Какое было облегчение, когда ночной портье постучал в дверь и сказал, что экипаж готов. Я их проводил, проследил, как он прогромыхал во двор, но вместо того, чтобы пойти пешком, вернулся в номер и принялся писать эти страницы, которые вклею в дневник, когда вернусь домой.
* * *
Этот низкий мерзавец, при всем его высокомерии и всех его завидных перспективах, он оскорбил честного и достойного человека, стоящего дюжины таких, как он. И я ему отомщу, если даже это будет последним, что я сделаю. Он пожалеет, что вообще повстречался с Шенстоуном. Я заставлю его молить о пощаде, валяясь у моих ног.
[Здесь страница в дневнике оставлена пустой. Прим. ЧП.]

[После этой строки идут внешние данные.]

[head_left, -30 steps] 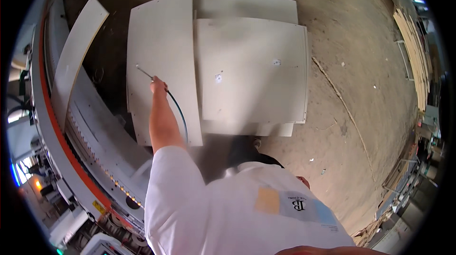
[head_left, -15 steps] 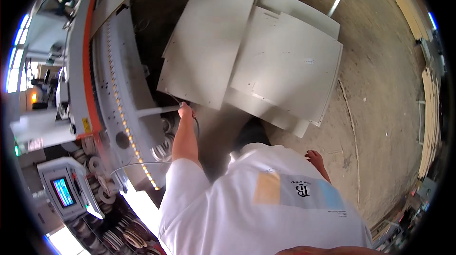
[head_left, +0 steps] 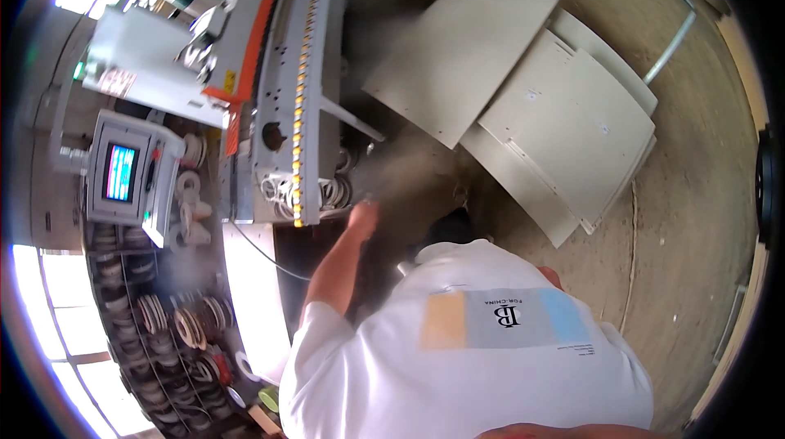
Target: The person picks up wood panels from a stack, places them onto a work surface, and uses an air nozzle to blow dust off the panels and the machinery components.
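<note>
My left hand (head_left: 365, 218) is stretched out low beside the end of the long grey machine bed, closed and smeared by motion. What it grips is barely visible now; half a second ago a thin-nozzled air blow gun with a hose showed in it. A thin dark hose (head_left: 268, 259) runs from the machine's end to behind my left forearm. My right hand (head_left: 550, 277) hangs at my right side, mostly covered by my white shirt, its fingers hidden. Ahead to the right, large pale flat panels (head_left: 470, 47) lie overlapping in a low stack, apart from both hands.
To the left stands the machine bed (head_left: 278, 104) with yellow rollers along its edge and a metal arm (head_left: 352, 118) sticking out. A control screen (head_left: 121, 172) and a rack of edging rolls (head_left: 151, 316) are farther left. A metal rail (head_left: 672, 47) is beyond the panels.
My view has swung left, so the machine's end and control screen show more fully and the panels sit farther right. My left hand has moved away from the panel's near corner; my right hand is more covered.
</note>
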The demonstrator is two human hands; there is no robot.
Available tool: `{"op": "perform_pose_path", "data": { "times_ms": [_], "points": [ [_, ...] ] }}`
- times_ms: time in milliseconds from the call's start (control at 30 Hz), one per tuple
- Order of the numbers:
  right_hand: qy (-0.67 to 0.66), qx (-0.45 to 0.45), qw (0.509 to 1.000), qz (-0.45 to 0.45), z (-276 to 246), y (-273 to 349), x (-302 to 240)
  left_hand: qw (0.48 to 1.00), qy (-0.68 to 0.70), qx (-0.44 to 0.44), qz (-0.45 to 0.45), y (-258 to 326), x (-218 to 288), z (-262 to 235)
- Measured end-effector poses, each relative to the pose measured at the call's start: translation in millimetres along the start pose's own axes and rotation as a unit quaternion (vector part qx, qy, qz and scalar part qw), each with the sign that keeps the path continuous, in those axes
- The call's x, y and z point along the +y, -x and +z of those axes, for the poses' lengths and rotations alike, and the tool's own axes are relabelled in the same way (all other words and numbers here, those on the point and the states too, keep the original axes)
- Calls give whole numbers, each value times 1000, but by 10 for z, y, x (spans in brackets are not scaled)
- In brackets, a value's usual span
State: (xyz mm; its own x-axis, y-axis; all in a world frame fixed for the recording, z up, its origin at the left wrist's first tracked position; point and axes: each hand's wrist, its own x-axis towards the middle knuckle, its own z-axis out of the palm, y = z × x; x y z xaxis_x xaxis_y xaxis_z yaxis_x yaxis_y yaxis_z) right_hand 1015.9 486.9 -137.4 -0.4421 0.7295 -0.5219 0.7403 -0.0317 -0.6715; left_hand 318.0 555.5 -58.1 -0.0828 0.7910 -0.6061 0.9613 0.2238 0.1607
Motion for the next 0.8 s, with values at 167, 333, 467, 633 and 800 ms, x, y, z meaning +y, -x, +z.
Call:
{"op": "perform_pose_path", "data": {
  "times_ms": [167, 333, 467, 633, 800],
  "points": [
    [-168, 63, 982, 56, -67, -395, -256, 971, 76, 81, -209, 826, -290, -1265],
    [56, 40, 997, 16, -334, -1044, -945, 912, -90, 330, -227, 2121, -1382, -1977],
    [-161, 30, 986, 33, -46, -1653, -727, 848, -79, 473, -224, 2573, -2297, -2421],
    [-74, 31, 997, -9, 244, -2103, -1764, 773, -76, 566, -276, 2810, -3389, -2680],
    [-35, 40, 998, 21, 593, -2562, -2789, 693, 160, 659, -242, 2178, -4619, -2874]
  ]
}}
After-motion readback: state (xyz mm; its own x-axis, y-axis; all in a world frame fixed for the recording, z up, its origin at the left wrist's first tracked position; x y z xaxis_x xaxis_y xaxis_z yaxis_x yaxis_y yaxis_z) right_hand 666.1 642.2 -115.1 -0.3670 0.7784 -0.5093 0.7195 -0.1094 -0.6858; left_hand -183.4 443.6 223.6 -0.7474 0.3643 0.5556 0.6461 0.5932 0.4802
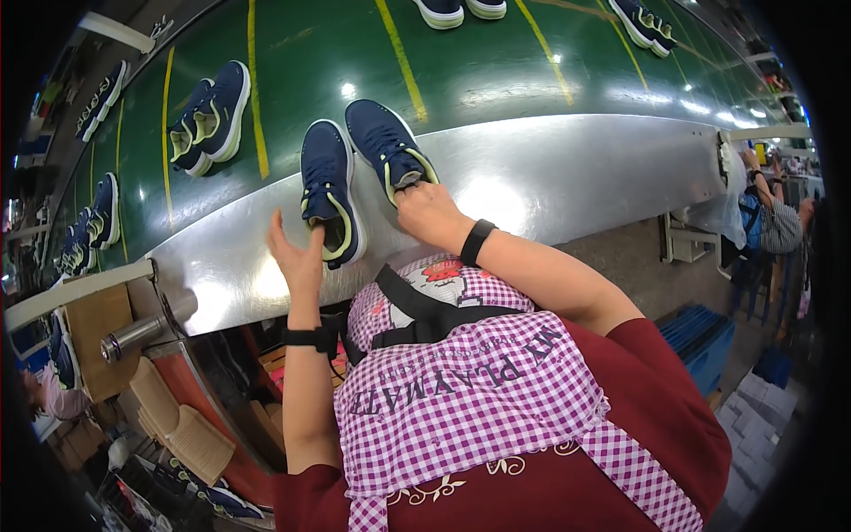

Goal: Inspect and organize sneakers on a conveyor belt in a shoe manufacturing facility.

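Two navy sneakers with yellow-green lining lie side by side at the near edge of the green conveyor belt (496,71), partly over the shiny metal rim (576,177) that borders it. The right sneaker (383,142) has its long axis slanting, toe pointing away up the belt and a little to the left, heel toward the person. The right hand (427,211) is at that heel, fingers clenched on the collar of the shoe. The left sneaker (328,191) lies nearly straight, toe away, heel hanging over the metal rim toward the person. The left hand (297,257) is raised just beside its heel, fingers released and spread, palm turned toward the shoe; whether it touches I cannot tell. Both wrists carry black bands.

The belt is glossy green with yellow lines across it, and more navy pairs sit on it: one pair (208,120) to the left, others farther off along both ends. The person wears a pink checked apron over a dark red shirt. Below the rim, left, are cardboard pieces (177,426); to the right, another worker (776,217) stands by the line
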Available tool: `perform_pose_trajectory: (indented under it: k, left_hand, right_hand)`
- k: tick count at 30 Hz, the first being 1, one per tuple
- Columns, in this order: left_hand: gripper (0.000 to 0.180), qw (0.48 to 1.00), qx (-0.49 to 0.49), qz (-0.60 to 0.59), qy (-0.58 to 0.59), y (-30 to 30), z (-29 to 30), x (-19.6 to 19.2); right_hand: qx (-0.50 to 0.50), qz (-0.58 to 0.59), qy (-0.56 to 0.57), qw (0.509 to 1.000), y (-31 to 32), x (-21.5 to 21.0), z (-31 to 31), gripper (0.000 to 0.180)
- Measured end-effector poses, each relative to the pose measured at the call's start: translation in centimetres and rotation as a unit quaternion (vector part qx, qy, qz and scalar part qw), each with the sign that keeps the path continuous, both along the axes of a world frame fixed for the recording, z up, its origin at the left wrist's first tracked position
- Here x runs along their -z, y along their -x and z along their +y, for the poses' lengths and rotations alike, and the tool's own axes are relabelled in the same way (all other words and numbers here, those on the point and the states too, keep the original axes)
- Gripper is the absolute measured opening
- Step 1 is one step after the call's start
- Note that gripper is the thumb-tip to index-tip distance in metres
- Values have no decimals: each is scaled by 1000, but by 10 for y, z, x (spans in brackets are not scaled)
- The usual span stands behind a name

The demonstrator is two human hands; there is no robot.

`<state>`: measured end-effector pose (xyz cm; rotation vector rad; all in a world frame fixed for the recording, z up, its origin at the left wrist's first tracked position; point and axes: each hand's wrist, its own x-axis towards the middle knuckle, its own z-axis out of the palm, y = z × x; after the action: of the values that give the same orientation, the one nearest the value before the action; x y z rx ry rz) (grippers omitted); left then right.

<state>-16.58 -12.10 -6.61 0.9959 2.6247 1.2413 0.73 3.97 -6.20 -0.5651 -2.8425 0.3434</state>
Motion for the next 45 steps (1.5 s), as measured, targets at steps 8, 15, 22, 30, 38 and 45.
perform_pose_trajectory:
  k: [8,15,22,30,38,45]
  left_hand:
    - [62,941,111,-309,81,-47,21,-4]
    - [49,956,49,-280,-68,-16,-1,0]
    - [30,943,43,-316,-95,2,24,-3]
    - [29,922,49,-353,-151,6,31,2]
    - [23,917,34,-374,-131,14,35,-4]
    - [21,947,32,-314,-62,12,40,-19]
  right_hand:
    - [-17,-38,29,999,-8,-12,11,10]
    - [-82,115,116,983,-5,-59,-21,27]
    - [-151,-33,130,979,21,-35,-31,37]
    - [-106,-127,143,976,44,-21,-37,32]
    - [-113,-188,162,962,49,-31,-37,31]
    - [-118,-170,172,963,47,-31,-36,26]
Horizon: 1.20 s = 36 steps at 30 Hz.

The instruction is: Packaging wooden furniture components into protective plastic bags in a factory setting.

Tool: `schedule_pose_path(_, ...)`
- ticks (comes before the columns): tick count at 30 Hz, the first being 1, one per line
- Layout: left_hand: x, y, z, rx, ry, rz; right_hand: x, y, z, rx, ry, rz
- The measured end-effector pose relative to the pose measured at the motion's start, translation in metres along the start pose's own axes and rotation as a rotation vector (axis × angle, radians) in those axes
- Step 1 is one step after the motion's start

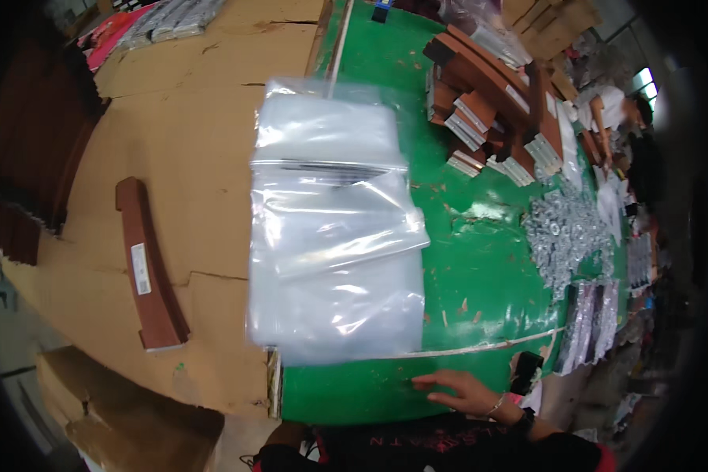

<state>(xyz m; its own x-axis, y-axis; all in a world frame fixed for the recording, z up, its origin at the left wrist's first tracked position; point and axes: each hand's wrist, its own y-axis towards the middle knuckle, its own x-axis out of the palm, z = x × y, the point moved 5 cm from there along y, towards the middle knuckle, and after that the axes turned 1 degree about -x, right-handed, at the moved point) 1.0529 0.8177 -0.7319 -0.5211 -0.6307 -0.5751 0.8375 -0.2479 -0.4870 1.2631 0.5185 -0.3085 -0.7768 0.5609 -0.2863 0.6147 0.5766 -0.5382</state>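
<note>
— So, where is the right hand [466, 391]?

— Flat on the green bench top [480, 267], close to its near edge. Its fingers [426, 383] are stretched out, loosely spread and holding nothing, and they point toward the near left corner of the green surface. A thin bracelet sits at the wrist.

— And the left hand?

— It does not show, so I cannot tell what its fingers are doing.

— What lies nearest that right hand?

— A big clear plastic bag [334, 228], blurred. It spans the seam between the green top and the brown cardboard sheet [189, 141] to the left. Its lower edge is just above the white line near the bench's near edge, apart from the fingertips. Whether it lies flat or hangs in the air I cannot tell.

— How much open room is there?

— A bare green strip runs between the bag and the hand, and more green lies open right of the bag. Toward the right edge is a heap of small silvery metal fittings [562, 232], and at the far right corner a stack of reddish-brown curved wooden pieces [488, 86]. One more curved reddish-brown wooden piece [151, 263] lies alone on the cardboard, well left of the bag.
</note>
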Motion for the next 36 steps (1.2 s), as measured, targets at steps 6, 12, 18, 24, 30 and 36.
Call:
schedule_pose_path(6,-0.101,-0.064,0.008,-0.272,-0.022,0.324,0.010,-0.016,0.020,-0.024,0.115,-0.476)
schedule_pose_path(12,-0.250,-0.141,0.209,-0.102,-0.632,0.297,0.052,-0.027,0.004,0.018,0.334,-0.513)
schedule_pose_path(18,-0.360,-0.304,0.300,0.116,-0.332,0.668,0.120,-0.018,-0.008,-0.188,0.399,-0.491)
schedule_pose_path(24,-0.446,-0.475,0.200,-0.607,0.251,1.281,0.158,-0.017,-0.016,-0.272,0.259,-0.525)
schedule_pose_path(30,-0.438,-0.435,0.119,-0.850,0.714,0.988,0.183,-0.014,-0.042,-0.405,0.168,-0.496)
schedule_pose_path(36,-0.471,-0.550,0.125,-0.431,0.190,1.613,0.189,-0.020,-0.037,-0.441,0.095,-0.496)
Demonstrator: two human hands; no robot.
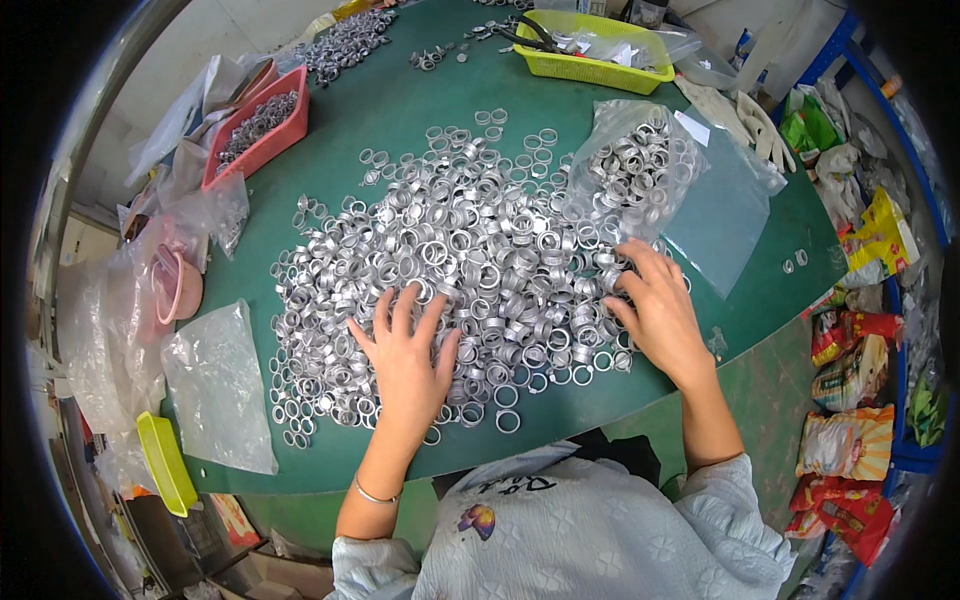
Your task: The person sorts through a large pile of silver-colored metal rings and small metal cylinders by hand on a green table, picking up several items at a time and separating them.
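On the green worktop [400,100], the rings [470,250] lie heaped directly under your fingers: left hand [405,355] flat and spread on the pile's near edge, right hand [655,310] loosely curled, released, nearer the bag [640,160].

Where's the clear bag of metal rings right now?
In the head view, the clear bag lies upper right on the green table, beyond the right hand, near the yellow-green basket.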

Только что вклеил последние десять страниц в дневник, хотя чуть не выбросил их, поскольку теперь написанное кажется мне диким и почти безумным. Как мало я понимал всего восемь или двенадцать часов тому назад. С тех пор все перевернулось с ног на голову, так что даже не знаю, с чего начать.
После того как мама и Евфимия уехали в дилижансе, я писал еще в течение часа или двух и покинул гостиницу приблизительно в половине восьмого, отправившись домой пешком. Я шел по Маркет-стрит, когда сзади ко мне подъехал экипаж и остановился. Окно приоткрылось, и меня позвал старый мистер Боддингтон. Он очень вежливо спросил, куда я направляюсь в такой час, и предложил подвезти. Но вместо того, чтобы ответить, я спросил:
– Зачем вы выкупили иск моей мамы? Не пытайтесь отрицать. Тобиас все рассказал.
Он удивился, произнес, что такие вещи нельзя обсуждать на улице, и, открыв дверцу, пригласил сесть в экипаж.
Когда я сел рядом, он сказал:
– Иск был безосновательный, его бы никто не купил.
Потом несколькими выразительными словами он объяснил свое заявление. Мне показалось, что мир вокруг начал рушиться, поскольку все, что я знал о маме и ее наследстве, перевернулось вверх дном. О, мама, мама. Бедная матушка, так сильно обманувшая саму себя.
Когда дар речи ко мне вернулся, я произнес:
– Вы купили мамин иск, чтобы она больше не тратилась?
Мистер Боддингтон кивнул и сказал:
– С самого начала я пытался отговорить вашу матушку от подачи иска. Я знал, что дело ее несостоятельно.
Я схватился руками за голову, было слишком стыдно смотреть на него. Наконец я смог вымолвить:
– Мистер Боддингтон, я был с вами несправедлив и приношу извинения.
Он коротко произнес:
– Больше не будем об этом.
Потом воскликнул, что ему пора в Собрание, забрать Тобиаса, поскольку сопровождавший его слуга доложил, что парень сильно перебрал вина.
Тут Боддингтон пристально посмотрел на меня и произнес:
– Я надеялся, что мой мальчик преуспеет в жизни, но в последние несколько лет он связался с дурной компанией. Он лишь на год или два старше вас, не так ли? Полагаете, я жду от него слишком многого? Мог ли я надеяться на большее?
Я сказал, что не знаю. Он был так добр и так несчастен, что мне захотелось сказать ему что-то ободряющее.